_Brief_: Leaving the pictures aside, write out the whole listing below exactly.

-------- Data below --------

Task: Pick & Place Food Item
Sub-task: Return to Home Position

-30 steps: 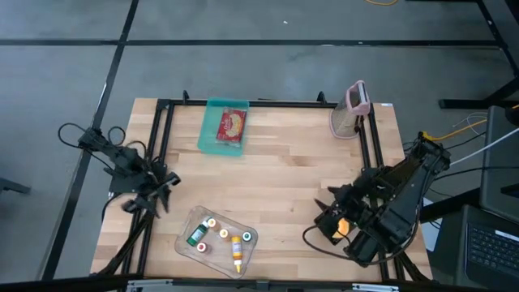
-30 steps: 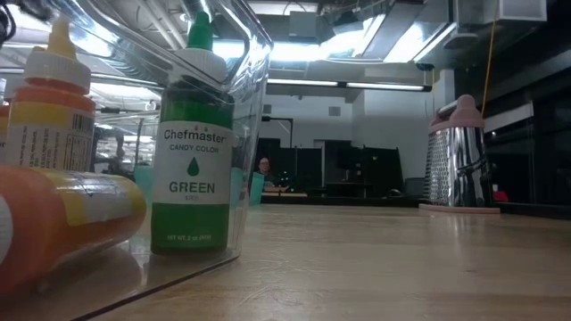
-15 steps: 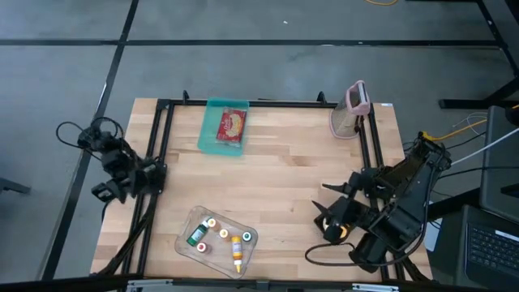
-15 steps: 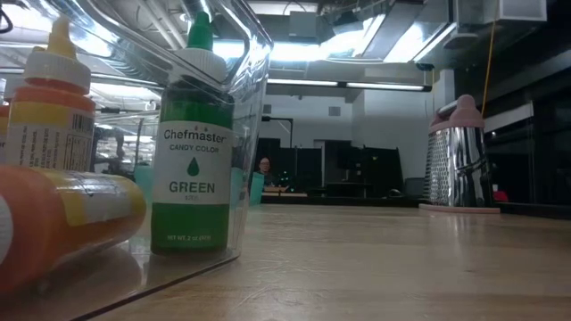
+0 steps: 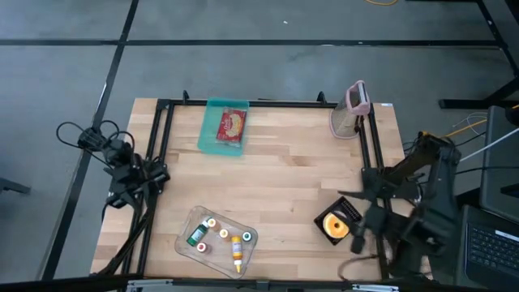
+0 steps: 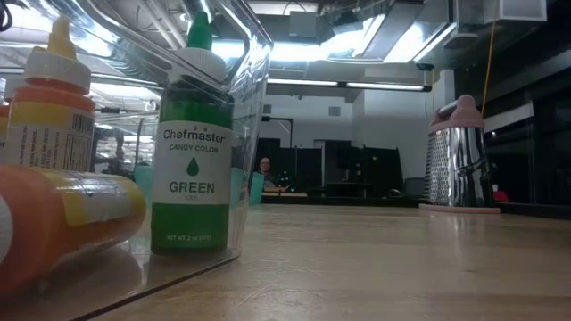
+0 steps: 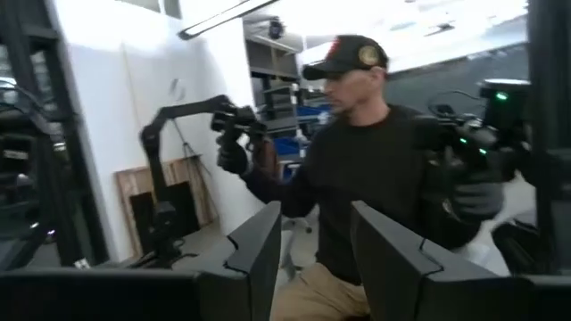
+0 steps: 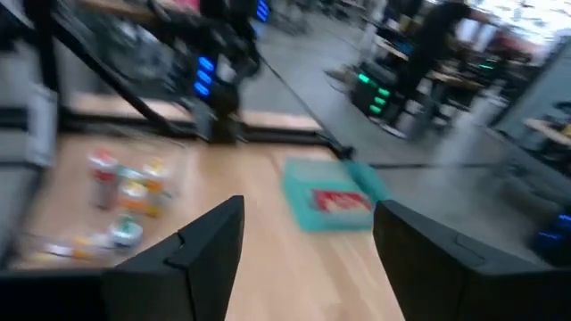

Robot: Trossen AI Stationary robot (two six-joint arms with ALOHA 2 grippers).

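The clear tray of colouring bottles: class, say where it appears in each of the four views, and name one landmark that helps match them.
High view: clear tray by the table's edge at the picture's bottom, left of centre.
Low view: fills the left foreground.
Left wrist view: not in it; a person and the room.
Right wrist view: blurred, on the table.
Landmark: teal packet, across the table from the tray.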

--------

_Response area_:
Task: Pick & Place Food Item
Sub-task: Return to Home Position

-30 steps: 
-30 steps: 
-15 steps: 
-15 steps: 
+0 steps: 
+0 steps: 
+0 steps: 
+0 steps: 

Robot: Trossen AI Stationary robot (two six-joint arms with ALOHA 2 grippers).

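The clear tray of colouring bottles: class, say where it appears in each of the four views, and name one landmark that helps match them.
High view: clear tray by the table's edge at the picture's bottom, left of centre.
Low view: fills the left foreground.
Left wrist view: not in it; a person and the room.
Right wrist view: blurred, on the table.
Landmark: teal packet, across the table from the tray.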

The exercise has been completed in full.